Pelo contrário: desde o princípio, Smudo (MC CoolCat), Andreas Rieke (ou And.Ypsilon), Michi Beck (D-Jot Hausmarke) e Thomas D são a prova de que é perfeitamente possível ser crítico sem ser antipático e, o mais importante, sem cair no chavão do machismo e do sexismo. Por mais que eles abusem em clipes da imagem de "milionários pé-no-chão", lembra o Süddeutsche Zeitung.

Os quatro estouraram em 1992 com o hit "Die da!?!" (Aqueles lá!?!) do segundo álbum de 1992 e foram erroneamente interpretados pela revista adolescente Bravo como uma boyband. Só com o terceiro álbum Die vierte Dimension (A quarta dimensão) é que veio o devido reconhecimento como uma banda de hip hop, com letras refletidas e atitude.

Pulando a cerca

Mas o tempo não pára e, assim como com os três pioneiros de Nova York, também os Fanta4 tiveram a vontade/necessidade de satisfazer a veia artística pessoal: Thomas D lançou dois álbuns solo, Michi Beck lançou dois discos bem-sucedidos com o amigo DJ Thomilla sob o codinome Turntablerocker, e os outros tentaram a sorte como produtores.

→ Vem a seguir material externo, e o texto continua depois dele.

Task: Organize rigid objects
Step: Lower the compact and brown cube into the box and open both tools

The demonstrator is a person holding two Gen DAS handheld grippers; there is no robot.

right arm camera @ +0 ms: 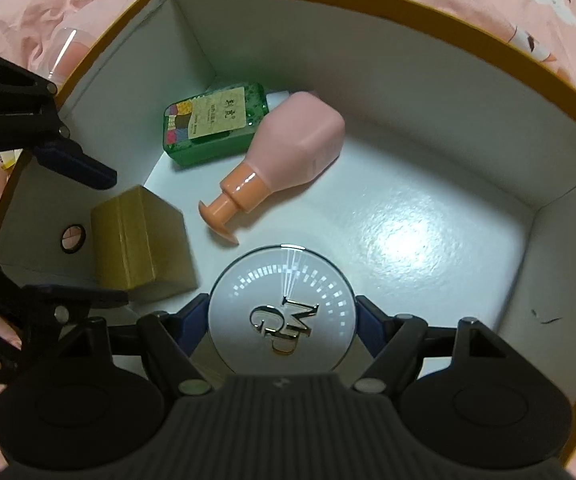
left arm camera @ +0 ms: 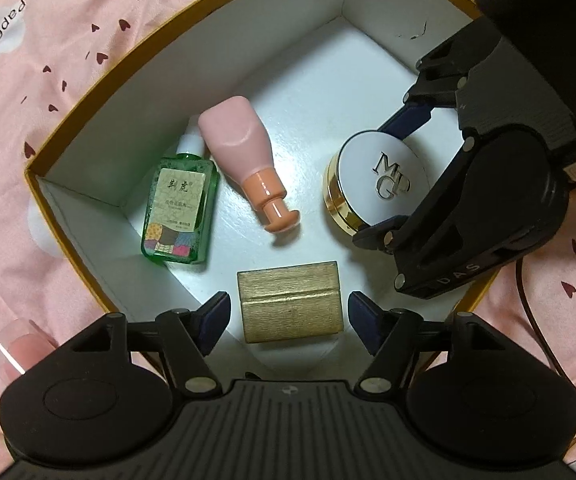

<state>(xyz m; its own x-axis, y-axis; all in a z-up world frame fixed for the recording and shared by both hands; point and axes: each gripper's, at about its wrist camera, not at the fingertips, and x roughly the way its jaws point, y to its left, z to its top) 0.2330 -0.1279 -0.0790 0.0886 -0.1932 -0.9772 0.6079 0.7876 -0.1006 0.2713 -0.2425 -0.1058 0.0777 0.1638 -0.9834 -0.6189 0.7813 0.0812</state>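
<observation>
Four things are already inside the open box (left arm camera: 192,92): the green bottle (left arm camera: 180,208) and the pink pump bottle (left arm camera: 244,160) lie side by side and touch each other near one corner, the gold block (left arm camera: 289,300) stands close to a wall, and the round compact (right arm camera: 282,312) is low over the white floor.

The left hand-held gripper (left arm camera: 288,316) has its jaws wide on both sides of the gold block, with a clear gap to each pad, so the block looks released. The right hand-held gripper (right arm camera: 282,324) has its pads against the sides of the compact and seems to hold it; whether the compact already rests on the floor I cannot tell from these views.

I judge the task almost complete. What is left is to let go of the compact. A clear cup (left arm camera: 12,348) lies outside on the pink cloth (left arm camera: 88,60); maybe it must also go in.
</observation>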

Basecaps der Fantastischen Vier

O que eles têm na cabeça?

A essa altura, a banda já desfrutava de popularidade e prestígio na Alemanha, e tinha desenvolvido um estilo próprio inconfundível, o que os álbuns seguintes puderam comprovar. Aí veio o convite para gravar um Acústico MTV. Na época, Herbert Grönemeyer (link abaixo) era o único alemão a ter tido a honra do convite e os Fanta4 foram a primeira banda de hip hop alemã a gravar um acústico. O álbum, claro, rendeu um disco de ouro.

Falta de inspiração?

O sétimo e recém-lançado disco Fornika é mais uma prova de que o tempo não pára. Só que, desta vez, a maturidade pode ter trazido efeitos negativos. Como cantam em uma das letras: " Die Jungs haben sich kaum verändert, außer den Augenrändern" (algo como: os rapazes quase não mudaram, só as olheiras aumentaram).

Recebido sem muita ansiedade pela imprensa, o álbum apresenta a mesma elegância fonética e profundidade sonora, típicas dos Fantásticos, agora investindo menos em samples e mais em composições próprias. Mas deixa a ousadia completamente de fora. Praticamente não há novidades, continuando exatamente onde o anterior parou.

Die Fantastischen Vier: Fornika - Plattencover

Capa de 'Fornika'

"Da última vez, foi difícil recomeçar depois de quatro anos", explica Michi. Mas as pausas talvez sejam o verdadeiro segredo do processo de composição do grupo, tempo para escutar coisas novas, buscar inspiração externa. "Só sabemos o que não queremos. Nossa técnica é uma mistura entre táticas de esquivo e confronto de receios íntimos", conta Smudo. O sucesso deixou um gosto de "eles podem fazer o que quiserem" e a mídia agora cobra inspiração. A banda se defende: "É tão difícil compor um disco. É um verdadeiro sofrimento ficar tendo idéias novas. Será que isso é cool? Quem se interessa por isso? Eu gosto disso? Não podemos responder a nenhuma destas perguntas", argumenta Smudo. "Não é verdade que podemos fazer o que queremos", reclama Andy.

A sorte é que, ao que parece, o anterior não parou: ainda sob impacto do sucesso da turnê do sexto álbum Viel, vista por mais de um milhão de pessoas, eles dispensaram a longa pausa que punham entre um disco e outro e lançaram Fornika logo na sequência.